* Try it
Search the material for the word "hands" and copy every line in which it occurs.

* Data
□ □ □ □ □

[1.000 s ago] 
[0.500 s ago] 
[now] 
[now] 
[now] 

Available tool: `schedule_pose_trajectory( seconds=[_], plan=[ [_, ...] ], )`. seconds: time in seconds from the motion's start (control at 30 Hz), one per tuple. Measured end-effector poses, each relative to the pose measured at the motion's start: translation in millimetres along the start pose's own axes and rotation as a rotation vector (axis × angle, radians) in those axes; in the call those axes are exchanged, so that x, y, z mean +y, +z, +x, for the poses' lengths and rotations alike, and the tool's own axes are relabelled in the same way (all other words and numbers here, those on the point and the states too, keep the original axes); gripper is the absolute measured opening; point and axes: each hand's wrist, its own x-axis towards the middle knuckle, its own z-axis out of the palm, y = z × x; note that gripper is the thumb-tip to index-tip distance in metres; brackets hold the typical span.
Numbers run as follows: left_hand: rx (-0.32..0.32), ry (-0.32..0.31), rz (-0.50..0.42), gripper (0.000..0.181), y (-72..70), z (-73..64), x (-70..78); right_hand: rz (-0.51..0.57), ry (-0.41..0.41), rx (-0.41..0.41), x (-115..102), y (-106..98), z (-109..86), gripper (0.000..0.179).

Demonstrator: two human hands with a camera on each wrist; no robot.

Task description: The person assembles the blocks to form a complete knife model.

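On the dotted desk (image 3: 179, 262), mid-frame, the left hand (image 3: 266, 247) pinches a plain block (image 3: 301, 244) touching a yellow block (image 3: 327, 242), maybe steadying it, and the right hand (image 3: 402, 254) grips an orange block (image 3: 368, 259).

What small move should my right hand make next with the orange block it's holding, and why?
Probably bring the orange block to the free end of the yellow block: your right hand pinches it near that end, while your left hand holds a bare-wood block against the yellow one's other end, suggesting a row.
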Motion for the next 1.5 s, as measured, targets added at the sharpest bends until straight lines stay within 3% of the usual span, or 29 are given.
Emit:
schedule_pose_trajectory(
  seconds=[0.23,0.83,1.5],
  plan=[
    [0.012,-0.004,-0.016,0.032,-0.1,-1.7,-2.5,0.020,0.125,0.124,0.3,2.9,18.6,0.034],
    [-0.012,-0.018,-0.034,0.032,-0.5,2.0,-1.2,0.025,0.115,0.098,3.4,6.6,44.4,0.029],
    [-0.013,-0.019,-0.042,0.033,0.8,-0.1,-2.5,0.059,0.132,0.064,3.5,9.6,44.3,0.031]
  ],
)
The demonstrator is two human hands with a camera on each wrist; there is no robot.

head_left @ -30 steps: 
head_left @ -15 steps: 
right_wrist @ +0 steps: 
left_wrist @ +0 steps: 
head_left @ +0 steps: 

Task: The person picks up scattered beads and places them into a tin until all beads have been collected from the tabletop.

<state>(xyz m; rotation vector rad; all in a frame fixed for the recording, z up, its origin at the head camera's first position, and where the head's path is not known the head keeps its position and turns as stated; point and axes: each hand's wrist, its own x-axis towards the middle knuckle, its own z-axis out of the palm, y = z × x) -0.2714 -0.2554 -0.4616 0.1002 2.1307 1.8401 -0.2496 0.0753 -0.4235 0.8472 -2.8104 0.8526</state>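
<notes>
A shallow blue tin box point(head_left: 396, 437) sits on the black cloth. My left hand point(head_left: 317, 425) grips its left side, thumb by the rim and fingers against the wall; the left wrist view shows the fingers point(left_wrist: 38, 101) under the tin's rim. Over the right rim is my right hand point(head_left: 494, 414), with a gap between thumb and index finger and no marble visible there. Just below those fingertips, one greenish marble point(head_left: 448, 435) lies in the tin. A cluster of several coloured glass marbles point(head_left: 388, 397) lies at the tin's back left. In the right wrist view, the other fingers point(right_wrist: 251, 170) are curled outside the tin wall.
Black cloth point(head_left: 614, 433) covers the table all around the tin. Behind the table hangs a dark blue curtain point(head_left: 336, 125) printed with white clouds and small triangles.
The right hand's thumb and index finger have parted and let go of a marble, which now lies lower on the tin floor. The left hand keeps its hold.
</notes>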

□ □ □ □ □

* Result for this task
Demonstrator: two human hands with a camera on each wrist; no robot.
The demonstrator is two human hands with a camera on each wrist; there is no robot.

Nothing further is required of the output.